Chern numbers ratios of surfaces with big cotangent bundle

Abstract: Bigness of the cotangent bundle of a projective manifold is the condition that the growth of the space of sections of the symmetric powers of the cotangent bundle is maximal. The condition implies that the manifold is of general type, that is, its canonical bundle $K_X$ satisfies the same condition.
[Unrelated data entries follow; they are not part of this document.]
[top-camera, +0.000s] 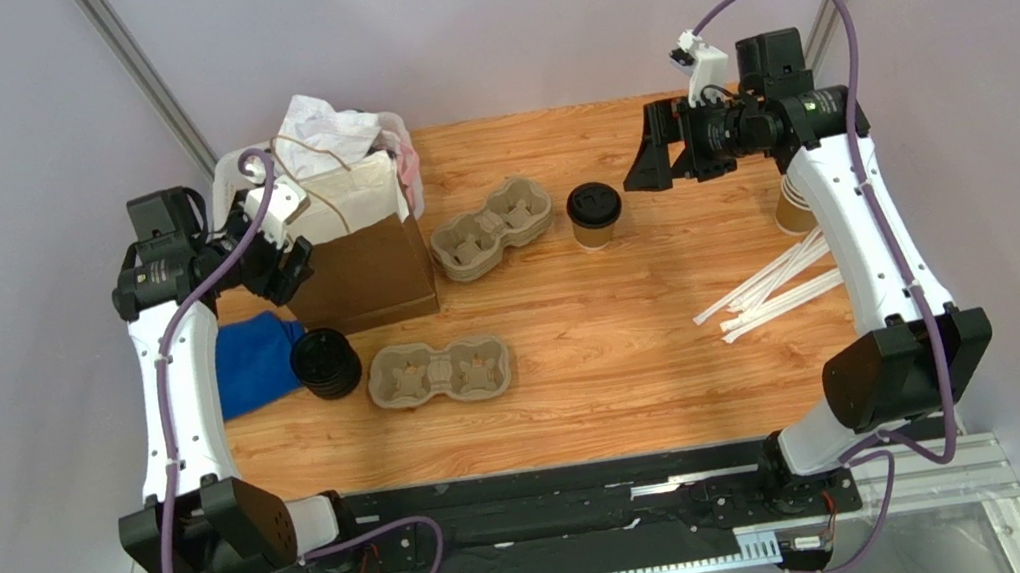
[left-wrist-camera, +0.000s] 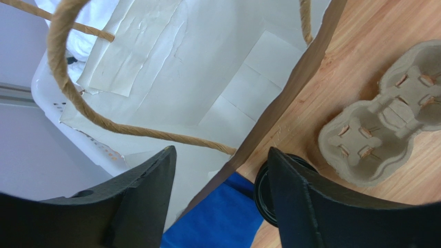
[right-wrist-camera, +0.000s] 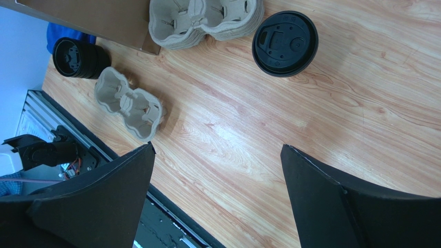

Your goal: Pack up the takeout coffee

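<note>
The takeout coffee [top-camera: 595,213], a tan cup with a black lid, stands upright on the wooden table right of the carrier stack; the right wrist view shows its lid [right-wrist-camera: 285,43] from above. The brown paper bag [top-camera: 360,256] stands open at the left, its pale inside [left-wrist-camera: 171,72] and rope handle [left-wrist-camera: 67,98] in the left wrist view. My left gripper [top-camera: 290,266] [left-wrist-camera: 220,151] is open and straddles the bag's near edge. My right gripper [top-camera: 648,152] [right-wrist-camera: 217,146] is open and empty, held above the table right of the coffee.
A stack of pulp cup carriers [top-camera: 493,229] sits between bag and coffee; a single carrier [top-camera: 442,371] lies nearer. Black lids [top-camera: 326,364] and a blue cloth [top-camera: 254,363] are at the left. White straws [top-camera: 775,290] and lidless cups [top-camera: 796,206] are at the right. A white bin [top-camera: 334,131] stands behind the bag.
</note>
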### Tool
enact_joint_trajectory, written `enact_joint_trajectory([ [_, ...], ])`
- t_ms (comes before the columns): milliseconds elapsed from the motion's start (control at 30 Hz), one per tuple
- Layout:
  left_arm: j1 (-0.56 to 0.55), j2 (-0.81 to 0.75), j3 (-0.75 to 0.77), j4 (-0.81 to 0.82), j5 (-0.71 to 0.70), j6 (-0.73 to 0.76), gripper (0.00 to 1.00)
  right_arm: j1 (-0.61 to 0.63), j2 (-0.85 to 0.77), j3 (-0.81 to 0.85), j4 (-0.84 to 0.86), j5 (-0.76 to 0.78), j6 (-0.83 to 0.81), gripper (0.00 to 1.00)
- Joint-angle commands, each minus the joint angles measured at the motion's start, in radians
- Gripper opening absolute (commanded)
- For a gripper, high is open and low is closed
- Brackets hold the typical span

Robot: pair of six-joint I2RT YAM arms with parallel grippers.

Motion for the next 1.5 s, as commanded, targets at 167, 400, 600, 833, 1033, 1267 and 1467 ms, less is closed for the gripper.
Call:
enact_joint_trajectory([
  [167,0.003,-0.014,0.022,0.037,0.081,0.111,0.23,-0.018,-0.004,0.028,-0.014,-0.050,-0.009,0.97],
  [400,-0.005,-0.056,0.158,0.037,0.153,0.004,0.00,-0.044,-0.024,0.040,-0.027,-0.061,-0.023,0.97],
  [600,-0.123,-0.095,0.294,0.038,0.173,-0.093,0.00,-0.067,-0.045,0.068,-0.052,-0.065,-0.044,0.97],
  [833,-0.379,-0.160,0.331,0.038,0.142,-0.090,0.00,-0.135,-0.089,0.154,-0.107,-0.012,-0.136,0.98],
  [1033,-0.607,-0.195,0.282,-0.049,0.221,0.068,0.00,-0.144,-0.166,0.233,-0.132,0.051,-0.214,1.00],
  [1267,-0.861,-0.172,0.135,-0.250,0.241,0.502,0.00,-0.136,-0.282,0.270,-0.147,-0.127,-0.358,1.00],
  [1467,-0.974,-0.086,0.098,-0.293,0.237,0.752,0.00,0.075,-0.298,0.263,-0.282,-0.132,-0.555,1.00],
])
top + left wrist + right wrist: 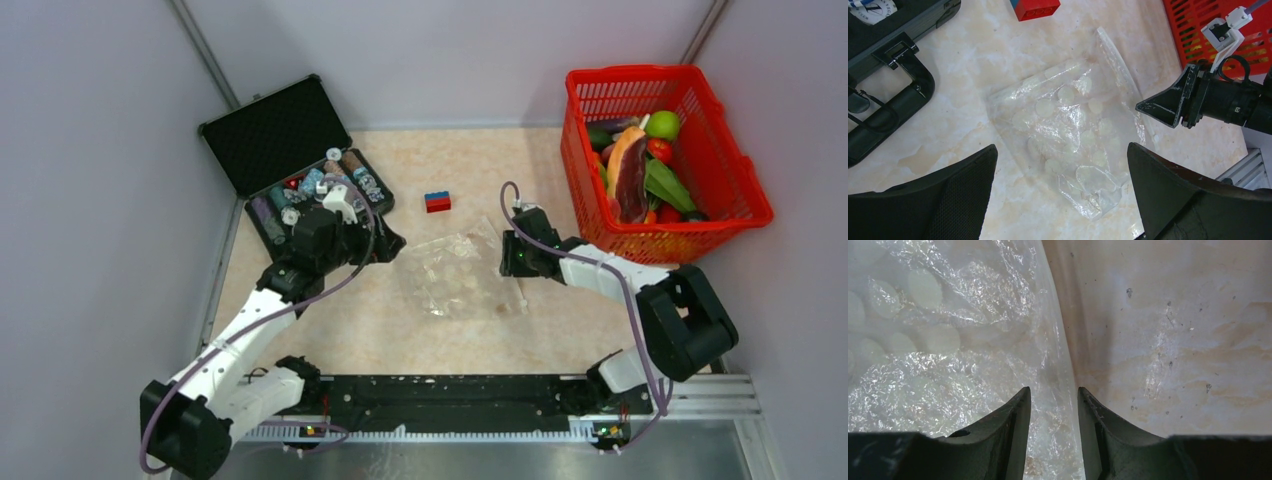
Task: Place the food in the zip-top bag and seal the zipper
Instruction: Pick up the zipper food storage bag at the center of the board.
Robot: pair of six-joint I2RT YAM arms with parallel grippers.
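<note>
Straddling the zipper [1058, 340] at the near-side edge of the zip-top bag [948, 340], the right gripper [1054, 392] has its jaws narrow, with a slim gap showing between them and the whitish strip lying in that gap; no pinch on the film is visible. This looks like a bid to take one lip of the mouth so that it can be lifted. The left gripper [1062, 147] hangs wide open over the bag's other side, probably to hold the plastic down or take the opposite lip. The bag lies flat and empty on the table [480, 160], between the two arms. All of the food [640, 165] sits in the red basket [745, 200], just beyond the right arm, so nothing is bagged yet. A toy brick [437, 201] and a black case [275, 135] lie further off
</note>
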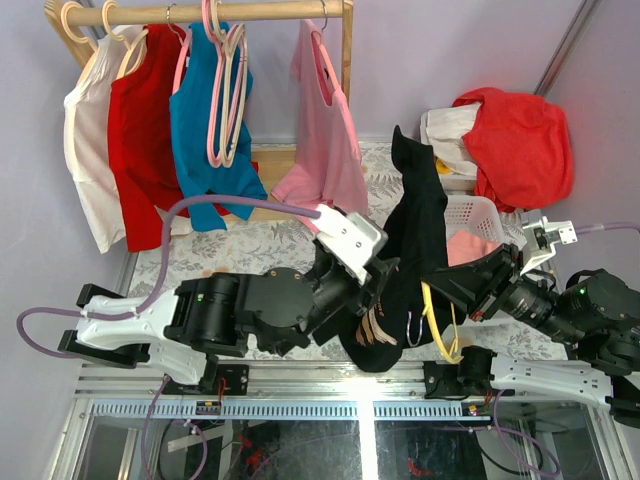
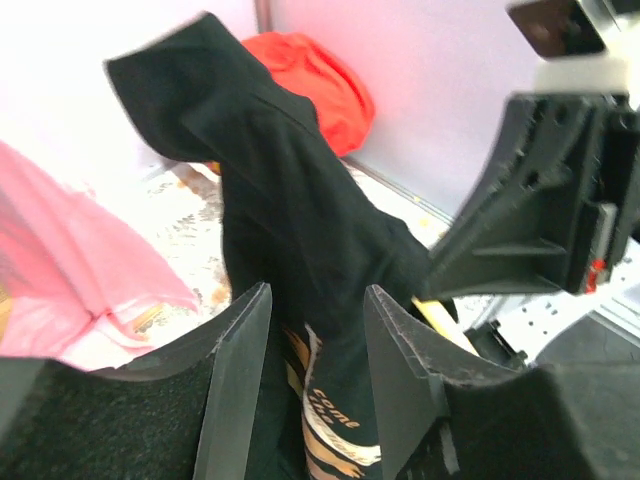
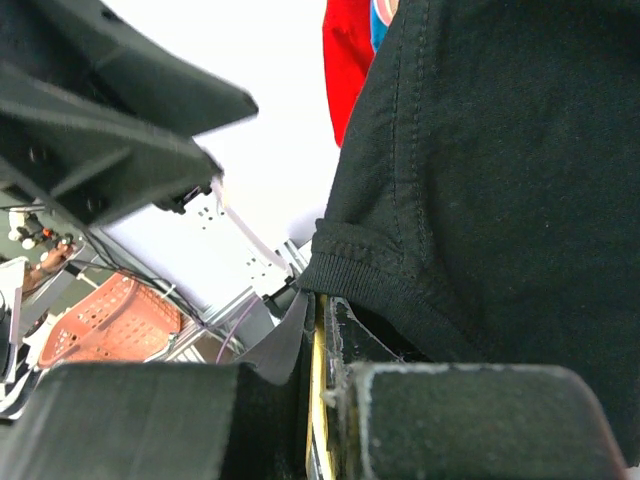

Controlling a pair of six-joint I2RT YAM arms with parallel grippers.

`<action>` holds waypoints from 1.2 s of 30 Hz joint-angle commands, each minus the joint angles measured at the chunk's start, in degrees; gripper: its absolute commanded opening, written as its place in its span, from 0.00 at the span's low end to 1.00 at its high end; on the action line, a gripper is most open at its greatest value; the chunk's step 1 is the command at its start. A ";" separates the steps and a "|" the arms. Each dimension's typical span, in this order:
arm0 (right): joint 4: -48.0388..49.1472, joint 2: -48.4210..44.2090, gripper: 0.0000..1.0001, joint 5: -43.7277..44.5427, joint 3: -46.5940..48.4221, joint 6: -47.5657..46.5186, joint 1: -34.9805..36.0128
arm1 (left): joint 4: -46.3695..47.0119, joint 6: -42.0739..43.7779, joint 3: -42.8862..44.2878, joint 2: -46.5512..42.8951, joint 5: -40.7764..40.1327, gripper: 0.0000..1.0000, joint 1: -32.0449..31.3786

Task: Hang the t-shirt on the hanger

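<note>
a: top external view: the t-shirt (image 1: 415,220) hangs as a dark column over the middle of the table (image 1: 260,245), between the two arms, its top end toward the far side. where is the hanger?
b: the hanger (image 1: 437,325) shows just right of the cloth, on the near side. the right gripper (image 3: 318,322) is pressed together on its thin yellow bar, with the ribbed collar lying right against the fingers.
a: and the left gripper (image 2: 317,295)?
b: spread apart, one finger on each side of the printed chest, not squeezing it.
a: how will it handle?
b: i judge it light, limp and stretchy. it sags and bunches wherever nothing supports it. the hanger is stiff but thin, likely to twist. the best hold looks like the collar or shoulder seam, where the cloth is doubled.
</note>
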 commanded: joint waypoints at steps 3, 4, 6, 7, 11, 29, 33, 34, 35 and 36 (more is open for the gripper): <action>5.13 -0.16 0.00 -5.31 -0.13 -1.48 -0.18 | 9.25 1.79 -0.28 -2.37 -12.06 0.48 -36.23; 5.55 0.04 0.00 -5.90 -0.36 -1.44 -0.18 | 11.00 1.75 -1.59 -3.21 -12.55 0.52 -35.22; 6.22 0.74 0.00 -7.48 -0.61 -1.49 -0.18 | 10.89 0.92 -3.12 -4.27 -11.15 0.76 -32.37; 6.41 1.21 0.00 -8.46 -0.49 -1.51 -0.18 | 9.72 0.77 -3.34 -4.38 -10.00 0.79 -30.72; 5.14 3.92 0.00 -13.43 1.87 -1.37 -0.18 | 0.78 1.63 -1.93 -4.70 -9.63 0.83 -27.18; 4.52 6.04 0.00 -15.58 -0.20 -1.23 -0.17 | 0.20 -16.60 -7.70 -11.88 -12.06 0.80 -27.06; 7.52 7.29 0.00 -15.11 -1.62 -1.55 -0.18 | 5.08 -21.05 -12.49 -12.90 -9.60 0.80 -21.66; 8.26 7.64 0.00 -15.14 -1.73 -1.67 -0.18 | 5.63 -22.41 -13.51 -13.21 -8.23 0.79 -19.89; 8.88 7.90 0.00 -15.34 -1.89 -1.74 -0.18 | 6.38 -23.37 -14.84 -13.62 -7.26 0.79 -18.11; 9.35 8.14 0.00 -15.34 -1.93 -1.85 -0.18 | 7.20 -24.16 -16.04 -14.08 -6.13 0.79 -16.39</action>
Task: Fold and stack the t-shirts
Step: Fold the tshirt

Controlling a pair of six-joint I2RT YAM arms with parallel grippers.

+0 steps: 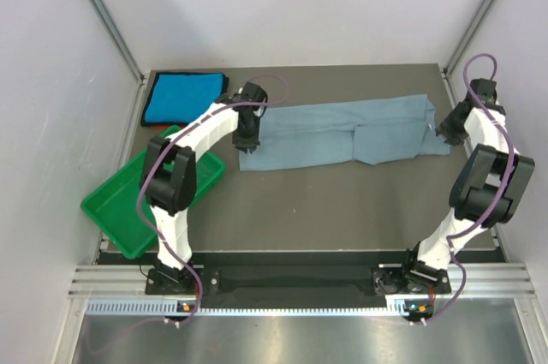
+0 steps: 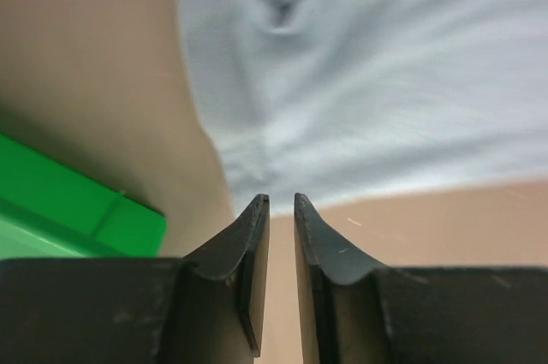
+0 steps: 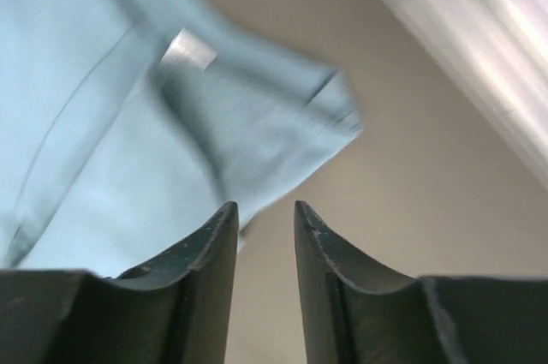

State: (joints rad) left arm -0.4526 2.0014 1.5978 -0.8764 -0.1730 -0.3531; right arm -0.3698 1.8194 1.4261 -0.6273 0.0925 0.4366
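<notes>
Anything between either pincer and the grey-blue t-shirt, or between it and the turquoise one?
Nothing visible. The left pincer and right pincer hang at opposite ends of the grey-blue t-shirt, jaws slightly apart, empty. Only table shows between it and the turquoise t-shirt; the green tray sits off that line.

The top view is evenly and softly lit from above, only faint shadows being cast on the table [image 1: 342,201], while both wrist views are blurred, the grey-blue shirt [image 2: 385,81] smeared out of focus and the pale wall [image 3: 479,47] washed out by glare.
</notes>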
If an algebraic surface $X$ has a big cotangent bundle, then $X$ satisfies Green-Griffiths-Lang conjecture. This talk examines the implication of our CMS-criterion for bigness of the cotangent  bundle, a condition about numerical invariants of $X$, towards the possible ratios of the Chern numbers $c_1^2=K_X^2$ and $c_2=\xi_{top}(X)$ of surfaces $X$ with big cotangent bundle. We present several conjectures concerning  these ratios motivated by the CMS-criterion and  examples supporting the conjectures.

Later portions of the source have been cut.